[Opening Given records section]
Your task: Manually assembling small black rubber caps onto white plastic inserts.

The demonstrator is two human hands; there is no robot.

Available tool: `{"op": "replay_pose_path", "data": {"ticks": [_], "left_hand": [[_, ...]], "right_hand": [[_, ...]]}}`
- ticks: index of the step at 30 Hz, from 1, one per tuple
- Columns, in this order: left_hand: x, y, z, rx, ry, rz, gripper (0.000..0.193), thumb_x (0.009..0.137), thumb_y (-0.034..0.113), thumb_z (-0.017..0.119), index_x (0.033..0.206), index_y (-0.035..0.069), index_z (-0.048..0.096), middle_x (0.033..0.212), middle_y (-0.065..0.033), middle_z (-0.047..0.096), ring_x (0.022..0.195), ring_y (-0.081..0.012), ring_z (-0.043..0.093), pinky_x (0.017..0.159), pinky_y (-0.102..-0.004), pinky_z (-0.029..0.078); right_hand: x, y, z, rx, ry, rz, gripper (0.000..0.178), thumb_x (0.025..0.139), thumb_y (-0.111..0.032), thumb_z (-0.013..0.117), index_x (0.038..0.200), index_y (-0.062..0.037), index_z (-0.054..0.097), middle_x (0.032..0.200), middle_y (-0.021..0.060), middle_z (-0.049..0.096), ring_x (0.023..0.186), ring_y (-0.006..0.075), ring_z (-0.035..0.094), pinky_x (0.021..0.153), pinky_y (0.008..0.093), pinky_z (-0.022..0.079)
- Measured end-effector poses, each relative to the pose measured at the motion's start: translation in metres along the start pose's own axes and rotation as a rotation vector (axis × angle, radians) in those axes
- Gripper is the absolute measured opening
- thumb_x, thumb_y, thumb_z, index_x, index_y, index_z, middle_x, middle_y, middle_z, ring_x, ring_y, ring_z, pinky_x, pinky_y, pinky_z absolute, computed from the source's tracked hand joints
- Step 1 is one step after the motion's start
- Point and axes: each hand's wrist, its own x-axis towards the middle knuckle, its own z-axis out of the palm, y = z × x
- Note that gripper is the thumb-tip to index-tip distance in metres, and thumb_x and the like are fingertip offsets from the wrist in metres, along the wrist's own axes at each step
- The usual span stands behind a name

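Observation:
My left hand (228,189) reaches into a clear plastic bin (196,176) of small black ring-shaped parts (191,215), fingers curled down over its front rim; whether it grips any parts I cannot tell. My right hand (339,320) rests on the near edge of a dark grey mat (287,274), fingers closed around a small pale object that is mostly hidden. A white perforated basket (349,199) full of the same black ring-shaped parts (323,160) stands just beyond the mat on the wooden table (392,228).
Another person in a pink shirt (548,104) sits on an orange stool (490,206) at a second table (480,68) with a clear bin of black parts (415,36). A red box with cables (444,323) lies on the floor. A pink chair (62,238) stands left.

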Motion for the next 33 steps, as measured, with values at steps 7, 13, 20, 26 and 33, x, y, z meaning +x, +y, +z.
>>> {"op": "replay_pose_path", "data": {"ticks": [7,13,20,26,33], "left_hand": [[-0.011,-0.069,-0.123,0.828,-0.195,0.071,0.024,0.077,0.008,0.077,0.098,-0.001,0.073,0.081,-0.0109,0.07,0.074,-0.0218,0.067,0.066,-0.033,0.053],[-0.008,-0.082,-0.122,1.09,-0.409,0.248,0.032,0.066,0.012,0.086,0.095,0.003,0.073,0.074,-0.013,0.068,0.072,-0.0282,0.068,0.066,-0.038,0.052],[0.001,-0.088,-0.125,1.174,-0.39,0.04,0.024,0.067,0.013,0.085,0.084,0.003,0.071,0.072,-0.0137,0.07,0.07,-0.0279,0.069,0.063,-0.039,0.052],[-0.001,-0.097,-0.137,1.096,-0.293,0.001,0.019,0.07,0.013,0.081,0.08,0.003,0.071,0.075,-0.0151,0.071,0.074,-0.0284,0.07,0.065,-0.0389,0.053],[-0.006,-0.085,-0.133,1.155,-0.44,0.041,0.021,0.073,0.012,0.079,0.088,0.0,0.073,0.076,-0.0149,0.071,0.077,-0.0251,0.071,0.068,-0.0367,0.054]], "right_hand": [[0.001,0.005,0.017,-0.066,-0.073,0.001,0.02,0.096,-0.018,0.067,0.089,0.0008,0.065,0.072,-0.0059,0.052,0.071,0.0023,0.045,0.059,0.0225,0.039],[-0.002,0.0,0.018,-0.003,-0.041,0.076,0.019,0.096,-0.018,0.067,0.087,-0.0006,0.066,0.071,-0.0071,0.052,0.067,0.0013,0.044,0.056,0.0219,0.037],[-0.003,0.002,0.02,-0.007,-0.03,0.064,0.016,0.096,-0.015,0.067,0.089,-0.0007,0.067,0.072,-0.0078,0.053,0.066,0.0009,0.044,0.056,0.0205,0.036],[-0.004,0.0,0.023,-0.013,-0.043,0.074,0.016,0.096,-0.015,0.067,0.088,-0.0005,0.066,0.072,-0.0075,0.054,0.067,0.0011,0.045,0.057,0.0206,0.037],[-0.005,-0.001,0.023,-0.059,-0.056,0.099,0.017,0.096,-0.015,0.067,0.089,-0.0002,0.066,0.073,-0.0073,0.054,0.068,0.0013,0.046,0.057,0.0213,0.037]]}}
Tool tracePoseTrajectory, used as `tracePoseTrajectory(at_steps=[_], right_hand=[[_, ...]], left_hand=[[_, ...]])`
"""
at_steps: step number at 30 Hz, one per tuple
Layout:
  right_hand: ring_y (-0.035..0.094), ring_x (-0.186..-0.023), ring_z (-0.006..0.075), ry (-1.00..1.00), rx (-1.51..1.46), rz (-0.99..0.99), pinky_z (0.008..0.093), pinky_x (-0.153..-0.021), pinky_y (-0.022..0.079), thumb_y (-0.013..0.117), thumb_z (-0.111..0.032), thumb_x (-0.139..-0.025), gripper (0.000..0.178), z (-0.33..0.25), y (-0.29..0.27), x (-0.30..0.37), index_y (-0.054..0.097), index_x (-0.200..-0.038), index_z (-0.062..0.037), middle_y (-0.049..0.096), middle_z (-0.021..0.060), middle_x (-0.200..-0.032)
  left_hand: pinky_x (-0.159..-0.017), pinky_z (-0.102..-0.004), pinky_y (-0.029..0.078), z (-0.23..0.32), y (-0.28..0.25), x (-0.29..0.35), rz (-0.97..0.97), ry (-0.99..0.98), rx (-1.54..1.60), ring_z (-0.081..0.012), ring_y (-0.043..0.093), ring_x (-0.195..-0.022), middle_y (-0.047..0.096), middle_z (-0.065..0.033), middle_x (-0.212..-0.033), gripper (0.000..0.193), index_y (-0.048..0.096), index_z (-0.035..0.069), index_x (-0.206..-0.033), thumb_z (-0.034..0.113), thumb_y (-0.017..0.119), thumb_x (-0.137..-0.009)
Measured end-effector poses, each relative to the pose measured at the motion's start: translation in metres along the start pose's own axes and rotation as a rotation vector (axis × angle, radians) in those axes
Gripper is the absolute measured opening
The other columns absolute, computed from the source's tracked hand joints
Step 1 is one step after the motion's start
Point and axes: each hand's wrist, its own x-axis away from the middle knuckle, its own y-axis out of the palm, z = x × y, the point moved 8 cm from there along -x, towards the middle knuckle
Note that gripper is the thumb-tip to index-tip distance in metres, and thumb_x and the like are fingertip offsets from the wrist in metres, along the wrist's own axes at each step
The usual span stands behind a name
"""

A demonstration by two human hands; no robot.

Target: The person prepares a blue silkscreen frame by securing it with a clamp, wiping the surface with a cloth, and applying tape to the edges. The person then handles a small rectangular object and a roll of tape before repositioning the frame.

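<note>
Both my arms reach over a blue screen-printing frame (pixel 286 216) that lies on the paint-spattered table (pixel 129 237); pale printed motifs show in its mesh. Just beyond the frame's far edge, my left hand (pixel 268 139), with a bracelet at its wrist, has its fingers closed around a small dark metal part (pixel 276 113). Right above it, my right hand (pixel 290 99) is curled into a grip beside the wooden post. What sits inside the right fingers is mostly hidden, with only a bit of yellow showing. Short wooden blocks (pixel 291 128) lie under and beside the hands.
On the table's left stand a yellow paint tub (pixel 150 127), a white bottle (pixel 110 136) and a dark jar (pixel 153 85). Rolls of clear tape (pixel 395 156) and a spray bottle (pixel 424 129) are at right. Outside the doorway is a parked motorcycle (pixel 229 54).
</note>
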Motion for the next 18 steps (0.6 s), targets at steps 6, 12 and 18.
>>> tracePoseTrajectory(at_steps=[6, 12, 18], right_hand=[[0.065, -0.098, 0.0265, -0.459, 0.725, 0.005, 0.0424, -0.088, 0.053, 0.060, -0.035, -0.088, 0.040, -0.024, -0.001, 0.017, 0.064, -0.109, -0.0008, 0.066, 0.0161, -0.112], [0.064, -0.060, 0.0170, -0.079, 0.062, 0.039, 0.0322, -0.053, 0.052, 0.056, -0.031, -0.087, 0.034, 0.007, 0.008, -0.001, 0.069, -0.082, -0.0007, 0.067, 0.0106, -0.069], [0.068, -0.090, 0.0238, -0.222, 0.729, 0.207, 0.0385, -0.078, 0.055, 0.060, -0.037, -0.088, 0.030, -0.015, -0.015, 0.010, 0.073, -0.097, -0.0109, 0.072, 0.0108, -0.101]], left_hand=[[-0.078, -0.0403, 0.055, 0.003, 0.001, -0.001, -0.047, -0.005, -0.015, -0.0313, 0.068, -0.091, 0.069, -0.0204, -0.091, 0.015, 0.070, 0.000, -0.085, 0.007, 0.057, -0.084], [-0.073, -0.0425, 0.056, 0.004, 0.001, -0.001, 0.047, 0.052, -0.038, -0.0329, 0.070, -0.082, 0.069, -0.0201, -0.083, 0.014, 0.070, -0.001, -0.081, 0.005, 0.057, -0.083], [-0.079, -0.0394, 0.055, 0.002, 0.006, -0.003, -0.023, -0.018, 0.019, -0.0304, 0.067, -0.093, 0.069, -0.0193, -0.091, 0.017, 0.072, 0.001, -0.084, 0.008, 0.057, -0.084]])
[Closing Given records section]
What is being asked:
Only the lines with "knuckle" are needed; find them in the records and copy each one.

Written solution:
- Point and axes: each hand's wrist, its own x-axis towards the middle knuckle, its own z-axis out of the palm, y = z × x
Point and axes: each hand's wrist, its own x-axis away from the middle knuckle, its own y-axis out of the palm, z = x × y, the point moved 8 cm from there along -x, towards the middle knuckle

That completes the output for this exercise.